Einige der australischen Topmanager der Minen haben PNG offiziell überhaupt noch nicht betreten. Sie kennen nur den Landeplatz im Hochsicherheitstrakt der Bergbaugesellschaften.

Viele Orte erinnern an Festungen. Leibesvisitationen sind im größten Supermarkt von Mount Hagen, wo barfüßige Bäuerlein zwischen Gebirgen violetter Seife und Burgen australischer Haltbarmilch aus dem Staunen nicht heraus kommen, an der Tagesordnung. „See Stealman?“, Achtung Dieb, flüstern die Marktfrauen und rücken näher zusammen. Eine trägt ein violettes Rugby-Shirt aus Brisbane, eine andere einen zerschlissenen „Jesus loves you“-Sweater. Die Auswahl an Second-Hand-Kleidung auf den Märkten unter freiem Himmel ist riesig.
Selbst die Bars, wo sich tagsüber Menschenschlangen um Huhn und Chips anstellen, sind engmaschig vergittert und schließen früh. Das Sicherheitspersonal trägt gelbe Bauarbeiterhelme und selbst geschnitzte Schlagstöcke und lächelt nur für Weiße und Wantoks. Alkohol gibt es keinen, seit die meisten Highland-Provinzen zu alkoholfreien Zonen erklärt wurden.

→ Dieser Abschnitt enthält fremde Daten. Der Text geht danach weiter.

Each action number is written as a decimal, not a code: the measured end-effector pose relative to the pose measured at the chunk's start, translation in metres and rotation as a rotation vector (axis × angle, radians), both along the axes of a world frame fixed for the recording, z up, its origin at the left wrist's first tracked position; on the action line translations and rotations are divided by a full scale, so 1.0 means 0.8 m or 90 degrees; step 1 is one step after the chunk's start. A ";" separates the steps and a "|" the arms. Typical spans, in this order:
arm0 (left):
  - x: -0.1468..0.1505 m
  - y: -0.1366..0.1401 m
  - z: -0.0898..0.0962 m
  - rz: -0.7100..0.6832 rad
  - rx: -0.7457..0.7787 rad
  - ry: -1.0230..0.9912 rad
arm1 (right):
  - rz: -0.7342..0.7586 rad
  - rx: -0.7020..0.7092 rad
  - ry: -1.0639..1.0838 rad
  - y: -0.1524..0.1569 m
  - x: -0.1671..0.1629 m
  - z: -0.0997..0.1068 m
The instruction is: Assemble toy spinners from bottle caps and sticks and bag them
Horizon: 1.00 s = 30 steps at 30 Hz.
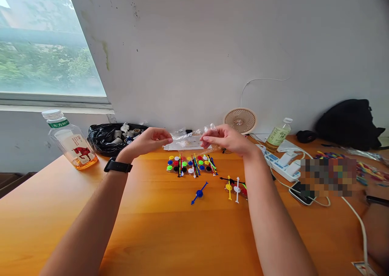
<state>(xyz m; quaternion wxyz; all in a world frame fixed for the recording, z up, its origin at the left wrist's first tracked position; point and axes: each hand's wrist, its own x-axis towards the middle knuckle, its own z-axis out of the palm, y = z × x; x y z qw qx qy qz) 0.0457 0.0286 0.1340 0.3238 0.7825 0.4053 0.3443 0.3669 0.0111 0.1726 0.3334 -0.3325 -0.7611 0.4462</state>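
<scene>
A clear plastic bag (190, 138) is stretched between my two hands above the far part of the table. My left hand (152, 141), with a black band on the wrist, pinches its left end. At the other end my right hand (223, 140) grips the crumpled plastic with thumb and fingers closed. Below the bag lie packed rows of coloured spinner pieces (191, 165) with round bases and arrows. Nearer to me sits a single blue arrow spinner (199, 193). Yellow, white, black and red spinners (233, 188) are grouped by my right forearm, which partly hides them.
On the left stand a large tea bottle (73, 142) and a black bag of waste (105, 140). A round fan (240, 121), a smaller bottle (278, 134), a power strip (281, 165) with cables and a phone (302, 193) occupy the right. A black bag (349, 122) lies farther back.
</scene>
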 end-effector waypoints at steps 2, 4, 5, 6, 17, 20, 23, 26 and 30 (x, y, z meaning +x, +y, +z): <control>0.003 -0.001 0.000 0.038 0.002 -0.042 | -0.046 0.001 0.076 0.004 -0.001 -0.003; 0.007 -0.003 0.001 0.016 -0.011 -0.019 | -0.092 -0.011 0.152 0.009 -0.002 -0.006; 0.009 -0.003 0.000 -0.008 -0.021 0.007 | -0.113 -0.023 0.186 0.012 -0.002 -0.007; 0.012 -0.004 0.000 -0.031 -0.028 0.030 | -0.130 -0.040 0.215 0.014 -0.001 -0.008; 0.033 0.004 -0.014 -0.051 -0.030 -0.073 | -0.161 -0.131 0.297 0.028 0.003 -0.019; 0.028 0.003 -0.012 -0.056 -0.042 -0.057 | -0.176 -0.134 0.297 0.028 0.004 -0.018; 0.025 -0.001 -0.007 -0.038 -0.036 -0.058 | -0.169 -0.134 0.287 0.026 0.002 -0.015; 0.029 -0.008 -0.001 0.065 0.082 -0.082 | -0.171 -0.111 0.269 0.022 -0.006 -0.012; 0.051 -0.018 0.000 0.128 0.297 0.047 | -0.176 -0.058 0.225 0.015 -0.026 -0.009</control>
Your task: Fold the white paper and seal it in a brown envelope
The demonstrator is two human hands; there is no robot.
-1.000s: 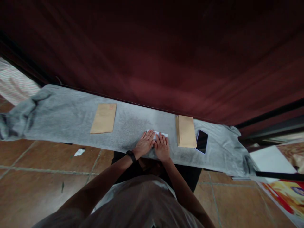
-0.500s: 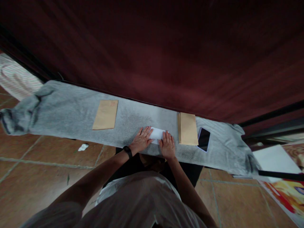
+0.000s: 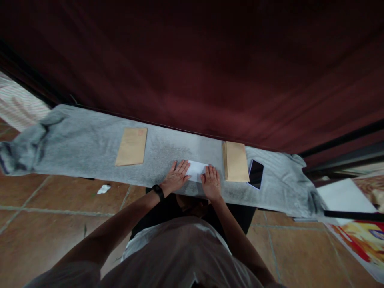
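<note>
A small white folded paper [image 3: 196,169] lies on the grey cloth in front of me. My left hand [image 3: 177,176], with a dark band on its wrist, rests flat on the paper's left end, fingers stretched out. On the right end lies my right hand [image 3: 211,182], also flat with its fingers extended. A stack of brown envelopes [image 3: 237,162] is just to the right of my right hand. Farther off to the left is a single brown envelope [image 3: 131,147] with a faint reddish mark at its top corner.
The grey cloth [image 3: 90,148] covers a long narrow surface against a dark red hanging fabric [image 3: 192,80]. A phone [image 3: 256,174] lies beside the envelope stack. White scrap [image 3: 103,189] is on the tiled floor. At the right are a white sheet [image 3: 345,198] and a colourful printed sheet [image 3: 364,240].
My left hand has slid slightly left along the paper, so more white shows between the hands. My right hand stays nearly in place. The view has shifted a little.
</note>
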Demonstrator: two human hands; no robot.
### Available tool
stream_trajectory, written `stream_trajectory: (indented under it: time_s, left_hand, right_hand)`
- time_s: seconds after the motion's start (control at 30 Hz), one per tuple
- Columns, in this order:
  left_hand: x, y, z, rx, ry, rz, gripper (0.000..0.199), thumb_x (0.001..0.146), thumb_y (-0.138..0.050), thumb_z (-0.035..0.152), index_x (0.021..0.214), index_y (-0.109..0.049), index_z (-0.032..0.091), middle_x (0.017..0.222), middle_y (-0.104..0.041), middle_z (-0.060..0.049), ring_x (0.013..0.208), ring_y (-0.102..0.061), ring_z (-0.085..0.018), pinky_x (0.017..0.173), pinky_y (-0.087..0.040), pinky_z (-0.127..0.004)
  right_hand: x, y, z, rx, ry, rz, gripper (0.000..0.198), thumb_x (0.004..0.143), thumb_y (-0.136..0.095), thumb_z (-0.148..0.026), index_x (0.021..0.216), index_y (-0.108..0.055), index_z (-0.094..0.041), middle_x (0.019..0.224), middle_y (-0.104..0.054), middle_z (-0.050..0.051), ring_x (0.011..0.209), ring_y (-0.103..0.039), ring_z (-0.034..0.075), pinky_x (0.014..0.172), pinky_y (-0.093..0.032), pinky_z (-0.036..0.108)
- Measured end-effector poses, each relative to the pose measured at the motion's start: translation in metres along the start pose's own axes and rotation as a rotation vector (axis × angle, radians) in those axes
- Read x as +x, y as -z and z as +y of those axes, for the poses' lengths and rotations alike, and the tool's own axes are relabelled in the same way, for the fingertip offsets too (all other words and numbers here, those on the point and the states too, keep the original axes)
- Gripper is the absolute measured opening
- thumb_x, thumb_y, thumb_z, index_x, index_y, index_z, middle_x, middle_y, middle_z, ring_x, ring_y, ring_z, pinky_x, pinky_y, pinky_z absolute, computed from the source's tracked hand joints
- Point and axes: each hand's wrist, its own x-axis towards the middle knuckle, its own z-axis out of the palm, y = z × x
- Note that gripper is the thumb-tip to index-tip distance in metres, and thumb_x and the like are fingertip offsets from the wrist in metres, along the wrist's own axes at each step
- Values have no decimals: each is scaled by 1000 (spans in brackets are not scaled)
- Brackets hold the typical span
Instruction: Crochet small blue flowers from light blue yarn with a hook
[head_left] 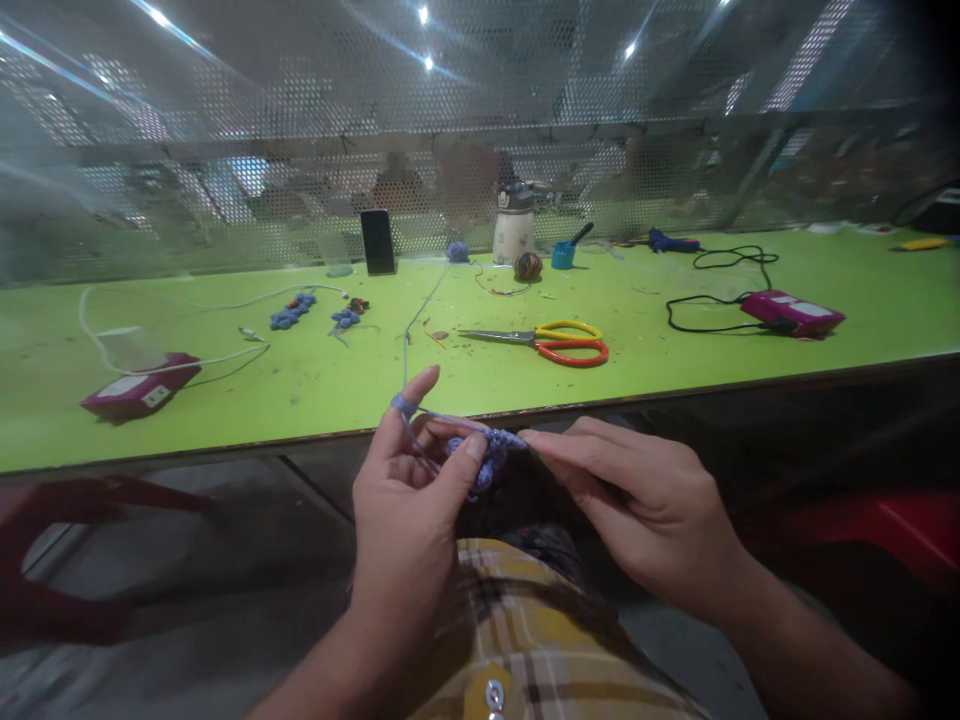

Nach Sonnenuntergang sind die unbeleuchteten Straßenzüge menschenleer. Die Kriminalität steigt dramatisch. Straßenräuber scheint die einzige Berufsperspektive vieler Jugendlicher geworden zu sein. Sonstige Arbeitsmöglichkeiten gibt es wenige, und der Tourismus ist zur Zeit auch keine Option, trotz tropischer Vielfalt. Nicht einmal 70.000 Auslandsgäste finden alljährlich den Weg nach PNG, viele davon rücken im Schutz einer Reisegruppe zu den legendären Highland-Games von Mount Hagen und Goroka an, einem Kulturfestival verschiedenster ethnischer Gruppen.
Der Avis-Schalter in der Flughafenbaracke von Air Niugini ist meist menschenleer und verstaubt. „Herumsitzen verboten“, steht auf dem handgemalten Holzschild – dafür ragen die Fußsohlen zweier Schläfer unter dem Tresen hervor. Tauchen in Madang, Schnorcheln auf den Trobrianden oder Bootstouren auf dem mächtigen Sepik-Fluss reizen nur wenige AusländerInnen, obwohl immer mehr noble Ökotourismus-Unterkünfte entstehen – oft mit australischer Beteiligung. „Zu viele Pressluftgeräte für Taucher eingekauft“, klagt Tauchlehrer Peter von Madang Aquaventures und spuckt eine ansehnliche Ladung Betelsaft auf den verwachsenen Tennisplatz. Seine letzte Tour war vor drei Wochen. Nächste Woche kommen vielleicht seine Wantoks aus Melbourne, wenn Gott so will. Und Air Niugini.

Günter Spreitzhofer ist Geograph in Wien. Er bereiste kürzlich ausgiebig die pazifische Inselwelt, Südamerika und die Karibik.